#### Task requirements
Please find the number of lines in the material below where the string "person" occurs, and give only that number.

#### Records for the exercise
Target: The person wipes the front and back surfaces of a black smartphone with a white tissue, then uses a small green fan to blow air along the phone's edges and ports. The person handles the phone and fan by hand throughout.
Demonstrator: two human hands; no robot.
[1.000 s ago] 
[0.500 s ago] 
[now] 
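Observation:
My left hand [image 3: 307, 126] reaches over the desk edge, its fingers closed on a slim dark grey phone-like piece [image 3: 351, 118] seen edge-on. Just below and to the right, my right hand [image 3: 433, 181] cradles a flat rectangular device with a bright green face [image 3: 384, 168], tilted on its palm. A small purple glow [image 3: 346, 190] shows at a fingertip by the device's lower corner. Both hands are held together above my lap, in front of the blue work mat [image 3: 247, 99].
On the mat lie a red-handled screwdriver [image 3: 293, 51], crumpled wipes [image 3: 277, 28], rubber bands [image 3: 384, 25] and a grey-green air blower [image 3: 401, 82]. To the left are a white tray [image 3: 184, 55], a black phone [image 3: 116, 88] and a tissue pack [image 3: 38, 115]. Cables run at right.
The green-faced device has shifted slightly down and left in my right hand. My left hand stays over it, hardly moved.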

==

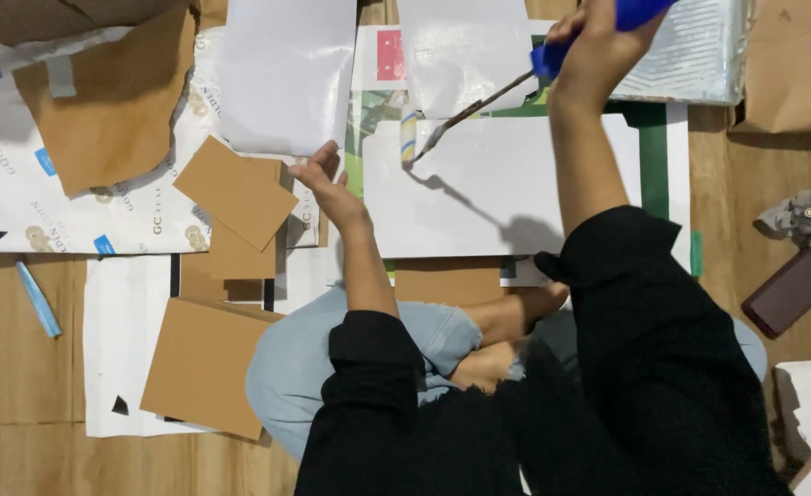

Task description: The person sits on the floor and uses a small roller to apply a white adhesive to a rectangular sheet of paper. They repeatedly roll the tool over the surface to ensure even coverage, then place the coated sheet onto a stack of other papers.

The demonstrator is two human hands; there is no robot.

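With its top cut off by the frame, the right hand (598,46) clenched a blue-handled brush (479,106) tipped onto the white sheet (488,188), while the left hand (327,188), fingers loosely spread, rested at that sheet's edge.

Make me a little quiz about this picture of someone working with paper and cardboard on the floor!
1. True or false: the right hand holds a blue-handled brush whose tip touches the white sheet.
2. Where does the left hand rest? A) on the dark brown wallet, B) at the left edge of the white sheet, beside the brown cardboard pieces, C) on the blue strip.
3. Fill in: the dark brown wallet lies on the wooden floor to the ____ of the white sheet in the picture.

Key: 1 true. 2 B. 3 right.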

#### Result
2